Тони молниеносным движением поправил очки, сцепил пухлые пальцы и, безумно выпучив глаза, затараторил, нещадно коверкая слова и путая ударения:На передок фсе бабы слябы —
Скажу вам вправту, не таяс, —
Но уж такой иеблывой бабы
И свэт не видел отродас!
Парой он ноги чут волочит,
Хуй не стоит, хот отруби.
Она же знат того не хочэт:
Хот плачь, а всье равно – иеби!
Марина расхохоталась:
– Ой, не могу! Тонька!
А он, трясясь наподобие сумасшедшего Франкенштейна, тараторил дальше:Иебли ее и пожилыэ,
И старики, и молодые —
Всияк, кому иебла по нутру
Ее попробовал диру!
Марина корчилась от смеха на своем ореховом стуле, с соседних столиков смотрели с любопытством, официант стоял рядом, не решаясь снять с подноса тарелки со стерляжьей ухой.
– Хватит, милый… не могу… умру, хватит! – взмолилась Марина.
Тони внял мольбам, остановился на полуслове, кивнул официанту.
И вот Марина уже ест приправленную укропчиком вкуснятину, искоса поглядывая на Тоньку.
Тонька-тоничка… Сколько времени утекло. А кажется, совсем недавно пожал ей руку щеголевато одетый американец, мило протянув:
– Тооны.
Это «Тоны» они потом долго мусолили, дурачась и потешаясь.
Он был богат, смел, предприимчив, любвеобилен. Катал ее на белом «Мерседесе» по Садовому кольцу, выжимая 150, а за окнами мелькали золотые семидесятые с распахнутыми, ломящимися жратвой, выпивкой и диссидой посольствами, с толпами ебливых иностранцев, с дешевым такси, с чемоданами фарцы, с чудовищным количеством подпольных художников, поэтов, писателей, одержимых идеей эмиграции, но все-таки еще не эмигрировавших.
– Тонь, а помнишь, как мы у французов ночевали?
– Это когда ты стекло разбила?
– Ага. Я тогда эту бабу, советницу по культурным связям, отлекарить все хотела, а ты мне не давал.

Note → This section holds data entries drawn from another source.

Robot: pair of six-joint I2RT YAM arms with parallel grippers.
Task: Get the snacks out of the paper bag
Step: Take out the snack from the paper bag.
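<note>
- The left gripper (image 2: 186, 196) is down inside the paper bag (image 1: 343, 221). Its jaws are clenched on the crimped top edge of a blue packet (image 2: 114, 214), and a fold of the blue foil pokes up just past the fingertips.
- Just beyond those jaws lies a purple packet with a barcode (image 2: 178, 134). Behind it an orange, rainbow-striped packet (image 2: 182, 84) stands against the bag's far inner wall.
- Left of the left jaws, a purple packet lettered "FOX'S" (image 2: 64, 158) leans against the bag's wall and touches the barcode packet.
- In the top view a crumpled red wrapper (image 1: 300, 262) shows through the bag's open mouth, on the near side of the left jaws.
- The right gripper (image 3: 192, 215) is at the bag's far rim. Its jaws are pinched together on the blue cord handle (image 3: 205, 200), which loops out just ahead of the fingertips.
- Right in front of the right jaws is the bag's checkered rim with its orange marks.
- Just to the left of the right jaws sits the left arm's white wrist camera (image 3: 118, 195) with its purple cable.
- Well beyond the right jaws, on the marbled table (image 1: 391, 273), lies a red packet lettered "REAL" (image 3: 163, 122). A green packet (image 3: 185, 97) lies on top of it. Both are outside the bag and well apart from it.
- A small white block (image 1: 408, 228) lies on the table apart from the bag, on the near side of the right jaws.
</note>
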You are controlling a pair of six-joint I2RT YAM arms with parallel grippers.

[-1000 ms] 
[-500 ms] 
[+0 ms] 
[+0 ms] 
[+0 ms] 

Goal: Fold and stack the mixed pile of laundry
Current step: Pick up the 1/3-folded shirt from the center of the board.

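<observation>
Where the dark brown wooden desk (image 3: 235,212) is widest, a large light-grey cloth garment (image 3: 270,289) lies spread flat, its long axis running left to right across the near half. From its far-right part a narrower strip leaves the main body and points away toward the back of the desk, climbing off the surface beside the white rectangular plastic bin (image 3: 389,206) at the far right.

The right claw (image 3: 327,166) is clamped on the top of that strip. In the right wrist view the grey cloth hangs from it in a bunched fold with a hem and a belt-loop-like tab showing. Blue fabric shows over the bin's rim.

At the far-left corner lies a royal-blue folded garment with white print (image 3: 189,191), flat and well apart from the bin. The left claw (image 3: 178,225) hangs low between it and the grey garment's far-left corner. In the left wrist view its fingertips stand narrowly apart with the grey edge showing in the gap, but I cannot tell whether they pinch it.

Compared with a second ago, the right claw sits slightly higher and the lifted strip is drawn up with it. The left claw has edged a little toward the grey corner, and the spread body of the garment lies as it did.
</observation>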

– О, да! Я есть дэспот в любви! – захохотал Тони, капая на скатерть. – Лучше меня отминэтить, чем ее отлэкарить!
– Дурак! – хохотала Марина, давясь ухой. – Я бы успела и то и другое!
– О нееет, Мери! – протянул он опять, корча из себя сумасшедшего (на этот раз пастора). – Нельзя сдюжить двум господам сразу! Дом раздэлившейся не вистоет! Или минет, или лекар!
Марина хохотала с полным ртом, прикрывшись покоробившейся от крахмала салфеткой.